A total of 9 lesions were created in the phantom and 8 in the kidney cortex. The average lesion dimensions in the phantom were 18.5 ± 2.0 mm axially and 7.6 ± 0.4 mm laterally. The average dimensions in the kidney tissue were 13.3 ± 3.9 mm axially and 6.8 ± 0.8 mm laterally. In kidney tissue, the axial dimension of the lesion was often limited due to the overlap of the focal volume with parts of the medulla of the kidney. In this area, no tissue disruption was apparent. Therefore, the axial length of the lesion was often shorter than the full focus. Additionally, damage was more difficult to visualize in the tissue than the phantom, in part because of the lack of contrast between the homogenized and intact tissue.

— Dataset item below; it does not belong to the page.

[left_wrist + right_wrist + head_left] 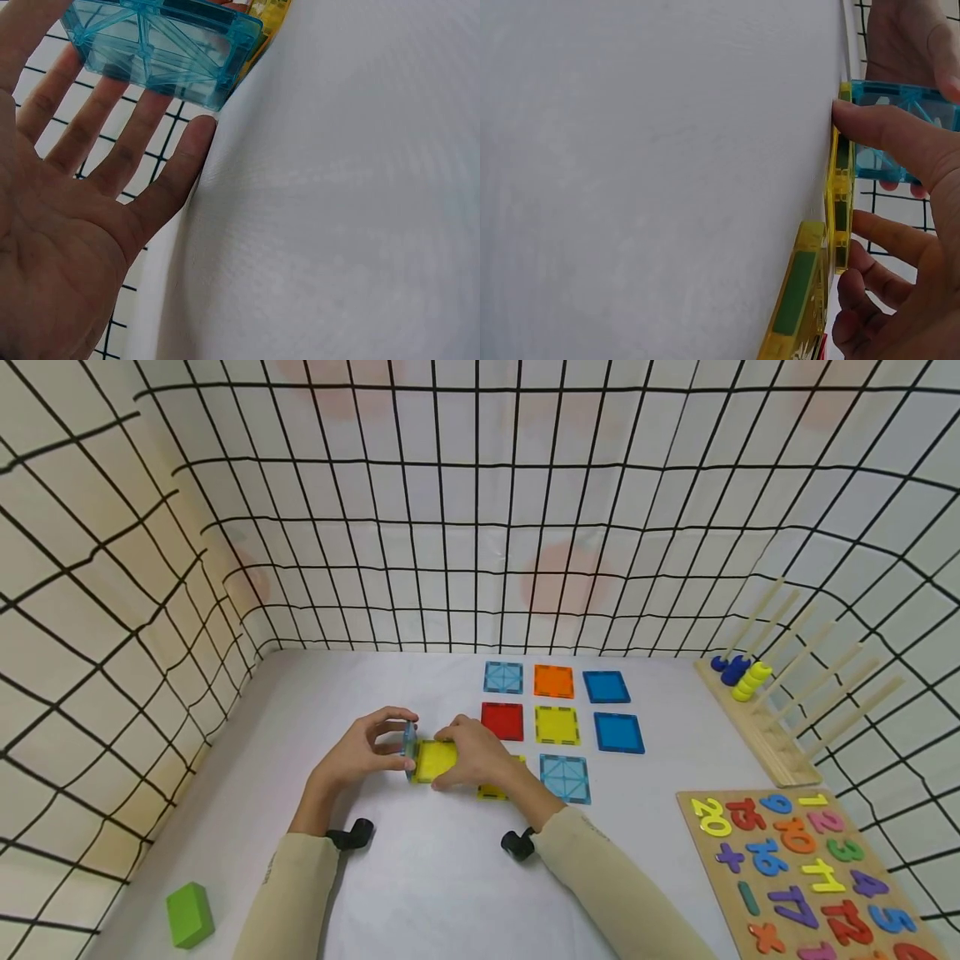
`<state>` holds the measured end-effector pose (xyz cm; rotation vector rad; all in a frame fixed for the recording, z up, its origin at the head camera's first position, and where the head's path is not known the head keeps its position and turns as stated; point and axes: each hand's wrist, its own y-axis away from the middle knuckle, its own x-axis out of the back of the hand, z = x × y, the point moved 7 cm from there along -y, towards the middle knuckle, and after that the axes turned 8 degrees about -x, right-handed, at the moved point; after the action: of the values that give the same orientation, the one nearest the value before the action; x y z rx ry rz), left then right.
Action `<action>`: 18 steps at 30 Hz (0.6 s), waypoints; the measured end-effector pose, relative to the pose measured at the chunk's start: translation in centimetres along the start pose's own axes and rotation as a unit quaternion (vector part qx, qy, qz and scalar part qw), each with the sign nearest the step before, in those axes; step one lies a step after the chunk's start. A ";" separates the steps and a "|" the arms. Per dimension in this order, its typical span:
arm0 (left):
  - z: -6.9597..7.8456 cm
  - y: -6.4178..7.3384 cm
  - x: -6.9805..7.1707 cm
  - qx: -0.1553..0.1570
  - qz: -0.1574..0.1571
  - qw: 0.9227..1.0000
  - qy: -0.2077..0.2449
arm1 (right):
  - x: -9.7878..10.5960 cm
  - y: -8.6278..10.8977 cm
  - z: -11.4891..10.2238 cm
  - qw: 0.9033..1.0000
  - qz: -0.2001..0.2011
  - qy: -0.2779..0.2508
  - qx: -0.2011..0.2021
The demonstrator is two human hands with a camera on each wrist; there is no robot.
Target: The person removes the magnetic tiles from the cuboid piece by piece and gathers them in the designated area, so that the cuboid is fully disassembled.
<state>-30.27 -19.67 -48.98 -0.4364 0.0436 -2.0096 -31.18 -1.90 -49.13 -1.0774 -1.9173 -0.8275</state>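
My left hand [362,747] [82,195] holds a light blue magnetic tile [408,748] [150,45] on edge, thumb on the near side and fingers spread behind its face. The tile stands upright along the left edge of a flat yellow magnetic tile [430,762] [843,187]. With thumb and fingers at opposite edges, my right hand [480,755] [922,202] grips that yellow tile on the white cloth. Another yellow tile [491,792] [795,292] lies partly hidden beneath the right wrist.
Right of the hands lie flat tiles in rows: red [502,721], orange [553,681], yellow [557,726], dark blue [619,732] and light blue [565,778]. Farther right are a peg stand [780,752] and a number board [738,827]. A green block [189,915] sits front left. Black wire mesh [480,527] encloses the table.
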 end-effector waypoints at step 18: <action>-0.2 -0.2 0.0 0.022 0.016 0.999 -0.017 | 4.3 3.0 1.1 0.998 0.063 -0.004 -0.008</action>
<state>-30.49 -19.59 -49.16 -0.4391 -0.0153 -1.9683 -30.31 1.95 -45.53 -1.1998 -1.8321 -0.7701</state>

The boundaries of the lesion were well defined, with a width of only a few red blood cells between completely disrupted area of the phantom containing no intact cells and the area with similar appearance to untreated phantom (Figures 3c, 3d). This result is consistent with previous studies of histotripsy lesions, where the lesion boundaries were found to be thin enough to bisect individual myocytes (Xu et al. 2009).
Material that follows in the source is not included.